Religion, Spiritual Beliefs, and Faith Integrated Culture
In a study by Pettigrew et al. (2020) using 431 racially diverse caregivers of persons with dementia, African American caregivers had a lower level of knowledge about dementia. They reported a more significant influence of religious/spiritual beliefs on the desired types of medical treatments. In addition, these caregivers had a lower preference for comfort care (81% vs. 58%) and lower rates of completion of legal Advanced care planning (89% vs. 73%) compared to caregivers from other ethnic groups.
Interactive Educational Techniques
In the study by Bonner et al. (2021), with a 2-group, cluster randomized controlled trial, four similar Midwestern urban megachurches were randomized to experimental or control conditions. Each church recruited African American caregivers, enrolling concurrent waves of five to nine participants in four weekly 1-hr sessions (358 total: Action care Plan n = 173, control n = 185). A structured cyclical learning format and culturally focused teaching tools shaped interactive educational techniques and specific learning activities.

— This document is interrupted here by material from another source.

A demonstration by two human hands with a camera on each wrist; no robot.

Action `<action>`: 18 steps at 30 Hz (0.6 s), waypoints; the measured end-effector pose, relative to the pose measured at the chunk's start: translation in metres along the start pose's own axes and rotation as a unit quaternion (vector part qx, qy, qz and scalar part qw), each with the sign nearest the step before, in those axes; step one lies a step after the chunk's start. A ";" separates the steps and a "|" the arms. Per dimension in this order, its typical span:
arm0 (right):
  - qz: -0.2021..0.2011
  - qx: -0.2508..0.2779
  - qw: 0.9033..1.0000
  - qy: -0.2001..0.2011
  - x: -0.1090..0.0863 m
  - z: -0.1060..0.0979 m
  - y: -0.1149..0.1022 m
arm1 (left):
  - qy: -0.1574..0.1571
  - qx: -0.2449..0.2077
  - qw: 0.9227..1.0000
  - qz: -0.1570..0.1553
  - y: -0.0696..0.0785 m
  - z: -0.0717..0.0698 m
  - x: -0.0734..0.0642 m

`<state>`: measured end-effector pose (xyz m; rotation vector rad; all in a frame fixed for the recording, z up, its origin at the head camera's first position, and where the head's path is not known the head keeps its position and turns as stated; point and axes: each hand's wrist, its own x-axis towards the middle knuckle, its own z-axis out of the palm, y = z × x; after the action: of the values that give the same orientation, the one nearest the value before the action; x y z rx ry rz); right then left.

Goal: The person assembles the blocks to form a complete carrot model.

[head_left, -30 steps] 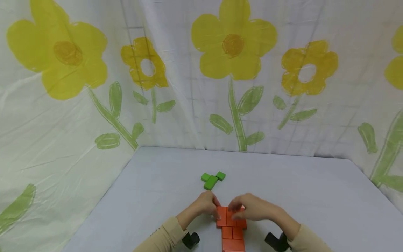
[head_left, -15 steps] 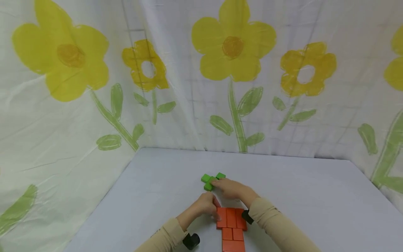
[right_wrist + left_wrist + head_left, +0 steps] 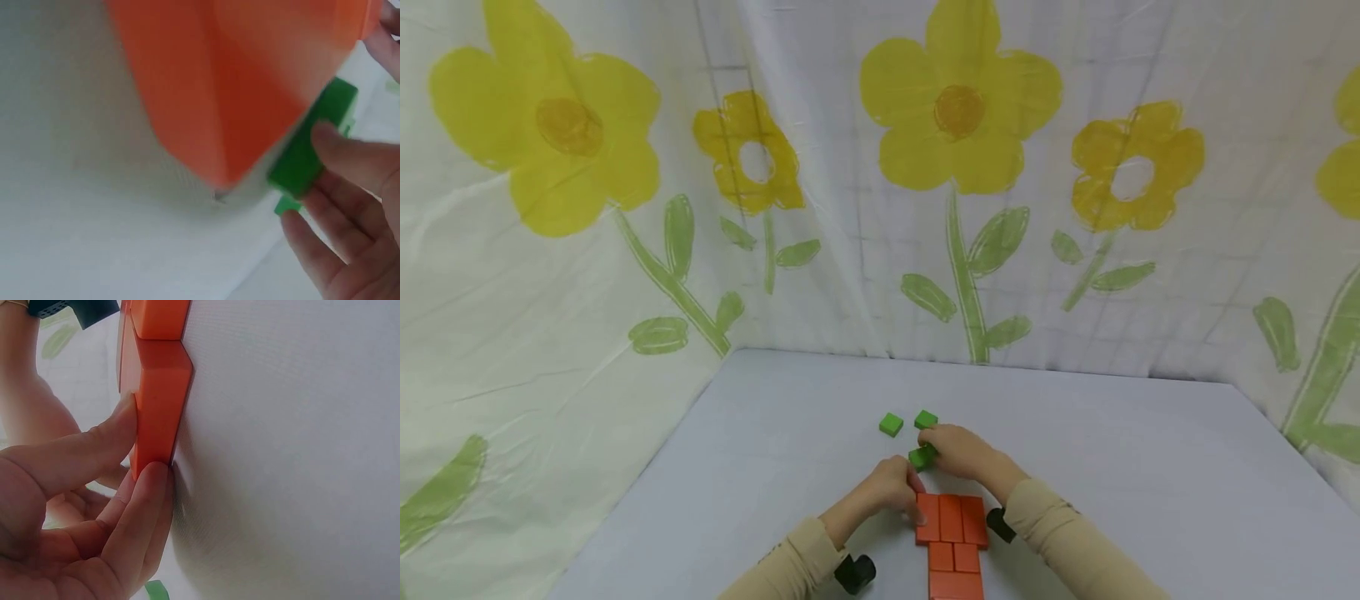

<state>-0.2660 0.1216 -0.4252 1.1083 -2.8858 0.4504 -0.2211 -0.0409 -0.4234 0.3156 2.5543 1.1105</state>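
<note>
Red-orange blocks (image 3: 951, 518) lie flat in a close-set shape at the table's front. My left hand (image 3: 891, 487) pinches the upper-left red-orange block (image 3: 164, 403); in the left wrist view the thumb sits on one face and the fingers press its end. Just beyond the shape, my right hand (image 3: 962, 454) holds a longer green block (image 3: 922, 457) between thumb and fingers. The right wrist view shows this green block (image 3: 303, 156) close beside the blurred red-orange blocks (image 3: 244, 69). Two small green blocks, one at left (image 3: 891, 424) and one at right (image 3: 927, 419), lie farther back.
A pale table (image 3: 1112, 467) carries all the blocks. Behind it hangs a white curtain (image 3: 835, 250) with painted yellow flowers. Dark wrist cameras, such as the left one (image 3: 855, 575), sit low beside the shape.
My right hand went from above the red-orange blocks to the green group, took the longer green block and drew it back toward the shape. My left hand has stayed in place.
</note>
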 end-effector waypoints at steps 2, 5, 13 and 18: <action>0.001 0.015 1.000 -0.013 -0.003 -0.003 0.002 | 0.001 -0.002 1.000 -0.003 0.000 0.000 0.000; 0.009 0.056 0.998 -0.030 -0.009 -0.008 0.006 | 0.001 -0.005 1.000 -0.006 -0.001 0.000 0.000; 0.015 0.133 0.989 -0.057 -0.025 -0.017 0.011 | 0.010 0.009 1.000 0.010 -0.002 -0.002 -0.002; 0.034 0.164 0.984 -0.067 -0.031 -0.013 0.013 | 0.008 0.005 1.000 0.011 -0.002 -0.001 -0.002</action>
<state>-0.2527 0.1549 -0.4199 1.1173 -3.0498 0.9173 -0.2195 -0.0441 -0.4236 0.3392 2.5763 1.1131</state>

Education interventions constructed with a theoretical model and within a cultural context were described as more likely to succeed when culturally tailored endeavors included conducting the intervention at African American community churches. This increased knowledge and treatment decisions among African American caregivers of persons with dementia.

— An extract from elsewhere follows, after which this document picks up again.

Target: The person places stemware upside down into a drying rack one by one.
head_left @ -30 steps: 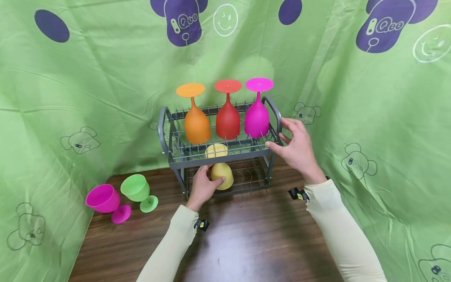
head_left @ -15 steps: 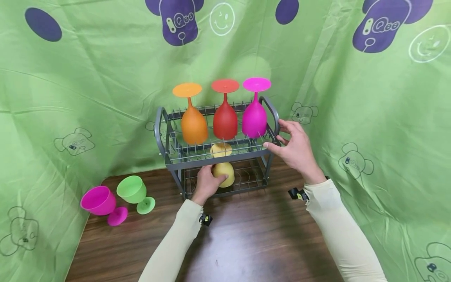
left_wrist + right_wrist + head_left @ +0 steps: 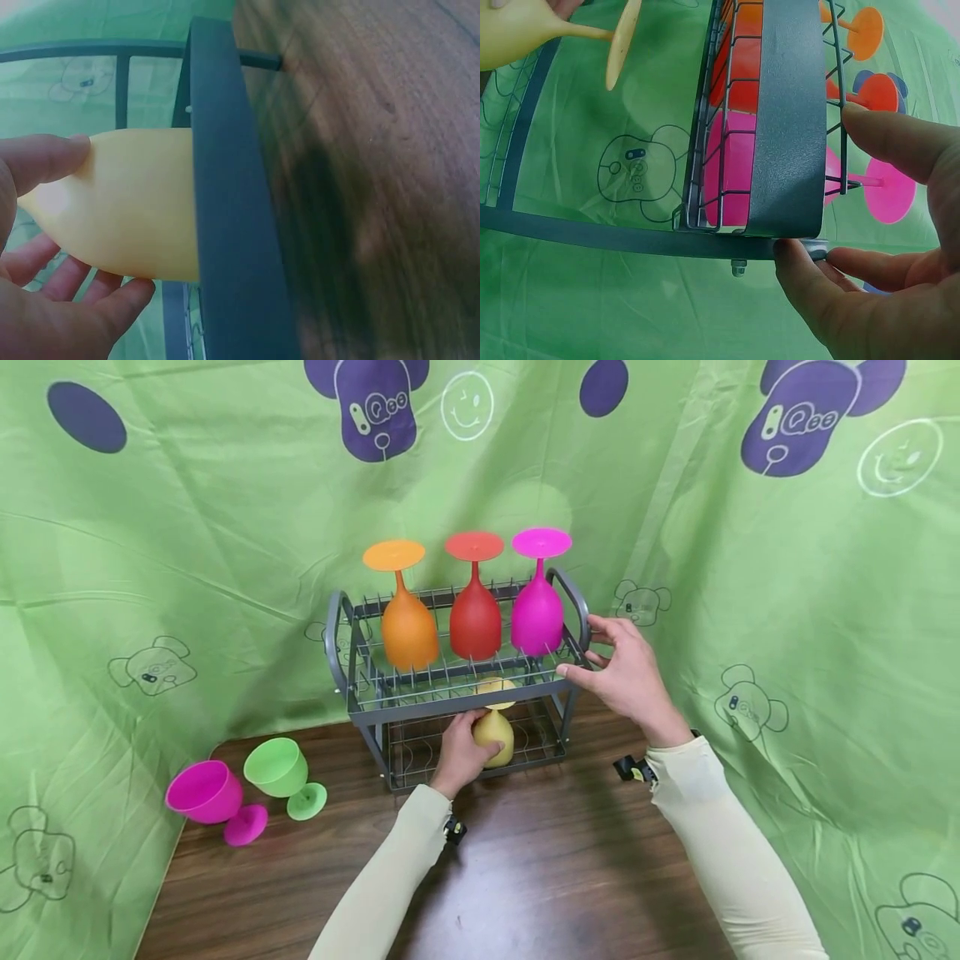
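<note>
Before me the wooden table (image 3: 525, 877) bears a rack (image 3: 408, 707) at its back edge. Near the table's back left corner stand an upright green glass (image 3: 276, 767) and pink glass (image 3: 204, 793), the pink nearer the left edge. On my rack's upper shelf (image 3: 540, 681), left to right, orange (image 3: 409, 632), red (image 3: 476, 625) and magenta glasses (image 3: 537, 618) stand upside down.

From pale-yel. glass (image 3: 502, 732) — orange glass (image 3: 409, 633) @ 11 o'clock, red glass (image 3: 476, 627) @ 12, magenta glass (image 3: 537, 622) @ 1; magenta cup (image 3: 206, 793) & lt-green cup (image 3: 276, 768) @ 9. Rack (image 3: 420, 707) dk grey, tabletop (image 3: 540, 877) brown wood-grain — cloth (image 3: 247, 485) green w/ purple patches (image 3: 604, 387), white smileys (image 3: 467, 406).
</note>
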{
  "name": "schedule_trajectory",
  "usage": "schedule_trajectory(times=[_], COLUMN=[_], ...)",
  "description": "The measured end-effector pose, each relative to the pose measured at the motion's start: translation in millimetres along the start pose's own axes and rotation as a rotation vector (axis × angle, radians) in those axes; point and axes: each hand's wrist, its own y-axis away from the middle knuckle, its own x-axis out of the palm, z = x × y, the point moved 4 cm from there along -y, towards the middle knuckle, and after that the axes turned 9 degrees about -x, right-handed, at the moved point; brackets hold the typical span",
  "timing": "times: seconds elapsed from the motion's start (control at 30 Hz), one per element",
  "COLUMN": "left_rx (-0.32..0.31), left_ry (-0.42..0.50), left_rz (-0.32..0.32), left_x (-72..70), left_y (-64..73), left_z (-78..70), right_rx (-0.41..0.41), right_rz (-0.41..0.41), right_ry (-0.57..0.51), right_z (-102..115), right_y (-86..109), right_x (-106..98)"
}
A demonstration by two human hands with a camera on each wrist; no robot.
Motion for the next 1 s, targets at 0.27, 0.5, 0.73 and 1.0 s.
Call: schedule_trajectory(times=[0.27, 0.5, 0.73, 1.0], left_rx=[-0.011, 0.002, 0.025, 0.034], left_ry=[0.003, 0.03, 0.019, -0.009], left_rz=[0.004, 0.016, 0.047, 0.044], left_x=[14.3, 28.5, 43.2, 51.8], left_y=[2.5, 2.0, 0.7, 0.5], left_z=[1.3, -10.4, -19.7, -24.0], right_rx=[0.0, -0.002, -0.002, -0.009], right_rz=[0.004, -0.001, -0.008, -0.014], right_ry=[-0.024, -0.017, -0.022, -0.018], right_z=[-1.9, -4.6, -4.8, -2.8], right_y=[0.1, 1.4, 3.3, 3.8], right_x=[2.2, 1.0, 1.8, 0.2])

A study by Sloan et al. (2022) used 20 care partners of people living with dementia who participated in the MIND intervention (2014–2019). All were Black/African American and English speaking. They addressed fundamental challenges and gaps in dementia education through in-home services and social support, with a possibility of future enhancement in delivery and cultural responsiveness. The outcome was that the support of care partners of people living with dementia could ultimately reduce health inequities.

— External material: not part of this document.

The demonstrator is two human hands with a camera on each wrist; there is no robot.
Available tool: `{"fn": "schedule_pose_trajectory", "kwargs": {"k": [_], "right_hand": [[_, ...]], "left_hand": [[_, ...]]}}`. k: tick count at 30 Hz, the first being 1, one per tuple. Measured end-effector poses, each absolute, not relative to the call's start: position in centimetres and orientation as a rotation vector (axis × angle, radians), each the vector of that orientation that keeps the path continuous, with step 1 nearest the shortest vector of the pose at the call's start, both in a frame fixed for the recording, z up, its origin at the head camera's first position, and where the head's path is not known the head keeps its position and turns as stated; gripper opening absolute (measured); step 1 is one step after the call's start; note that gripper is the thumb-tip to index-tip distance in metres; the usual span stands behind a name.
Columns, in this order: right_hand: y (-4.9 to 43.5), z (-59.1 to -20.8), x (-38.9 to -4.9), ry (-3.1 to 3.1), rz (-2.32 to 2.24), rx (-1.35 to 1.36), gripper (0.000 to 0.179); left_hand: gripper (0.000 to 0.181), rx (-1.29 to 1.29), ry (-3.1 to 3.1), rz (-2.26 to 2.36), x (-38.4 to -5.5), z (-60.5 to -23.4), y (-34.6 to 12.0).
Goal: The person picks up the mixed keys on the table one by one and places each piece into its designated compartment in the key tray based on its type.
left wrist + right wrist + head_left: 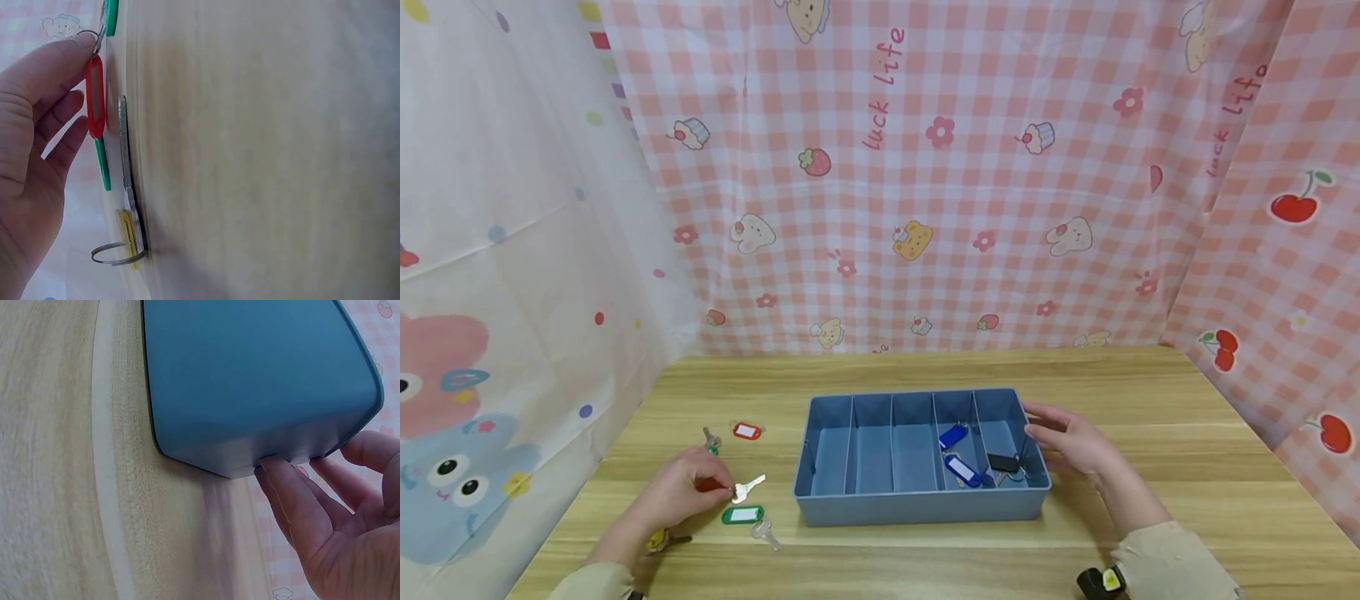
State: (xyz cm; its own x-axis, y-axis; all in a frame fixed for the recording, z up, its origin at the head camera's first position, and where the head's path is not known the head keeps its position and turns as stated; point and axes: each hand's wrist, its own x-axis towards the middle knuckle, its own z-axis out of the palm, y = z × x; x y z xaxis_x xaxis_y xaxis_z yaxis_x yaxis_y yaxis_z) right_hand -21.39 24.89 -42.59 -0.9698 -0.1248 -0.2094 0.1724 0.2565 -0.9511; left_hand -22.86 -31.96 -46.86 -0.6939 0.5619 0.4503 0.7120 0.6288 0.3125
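My left hand (676, 490) pinches a split ring between thumb and forefinger; a red key tag (95, 103) hangs from it and a silver key (747, 489) sticks out to the right. Just below on the table lies a green key tag (742, 515) with its key (765, 534). Against the right end of a blue-grey divided box (921, 508) rests my right hand (1073, 443), its fingertips touching the outer wall. Two blue key tags (962, 471) lie in the fourth compartment from the left, and a black key tag (1003, 463) in the rightmost one.
A yellow key tag (127, 237) with a key lies under my left wrist. Behind the left hand are another red key tag (747, 431) and a key (711, 437) with a partly hidden green tag. Patterned cloth (925, 183) hangs around the wooden table (1120, 375).
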Motion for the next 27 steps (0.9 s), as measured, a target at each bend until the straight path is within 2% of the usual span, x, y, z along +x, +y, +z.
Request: {"fn": "schedule_pose_trajectory", "kwargs": {"k": [13,27], "right_hand": [[25.0,-42.6,-21.3,2.255,-1.818,0.022,0.057],[24.9,-42.6,-21.3,2.265,-1.793,0.043,0.057]], "left_hand": [[0.030,-0.896,-2.550,-0.834,-22.5,-46.0,-31.2],[0.029,-0.874,-2.524,-0.909,-22.5,-44.1,-30.2]]}}
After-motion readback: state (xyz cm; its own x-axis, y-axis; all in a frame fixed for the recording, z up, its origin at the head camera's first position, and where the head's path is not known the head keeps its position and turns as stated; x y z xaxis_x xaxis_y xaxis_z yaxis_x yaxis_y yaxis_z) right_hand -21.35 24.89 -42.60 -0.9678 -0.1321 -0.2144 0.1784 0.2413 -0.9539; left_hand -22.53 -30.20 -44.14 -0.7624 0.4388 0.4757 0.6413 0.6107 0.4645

Discretionary Service Utilization
In their study, Hansen et al. (2020) used a sample of 642 dyads of persons with dementia and their family caregivers (219 = White/Caucasian, 212 = Hispanic/Latino, and 211 = Black/African American), recruited from five U.S. cities (Birmingham, Alabama; Memphis, Tennessee; Miami, Florida; Palo Alto, California; and Philadelphia, Pennsylvania). Both Hispanic/Latinos and Black/African Americans were over-sampled to investigate significant differences by race/ethnicity. Analysis revealed that African American caregivers’ perspectives were shaped by cultural influences and social networks, leading to aggressive behavior types being more challenging to caregivers than others. The application of discretionary service utilization shaped by their culture managed such behaviors. The review suggests that cultural and contextual factors need tailored interventions and discretionary measures especially skill-building interventions that increase confidence in managing aggressive behaviors while decreasing anger incidents and ultimately leading to quality care delivery.
Culturally Specific Meals
A study by Abramsohn et al. (2022) used 22 caregivers of persons with dementia who self-identified as African American/black, Hispanic, or Asian. African American caregivers were more involved in Medical and healthcare recreation, community services, and social services than other ethnic groups. Their actions aided the adoption of culturally specific meals and resources to meet the needs of persons living with dementia. This involvement helped increase their knowledge and self-efficacy in finding community resources for better healthcare delivery.
Responsibility Perception
In a study by Pereira et al. (2022), African American caregivers of persons with dementia perceived caregiving as an expected role. The care involved more family members who embraced interdependence and familial obligations as a priority.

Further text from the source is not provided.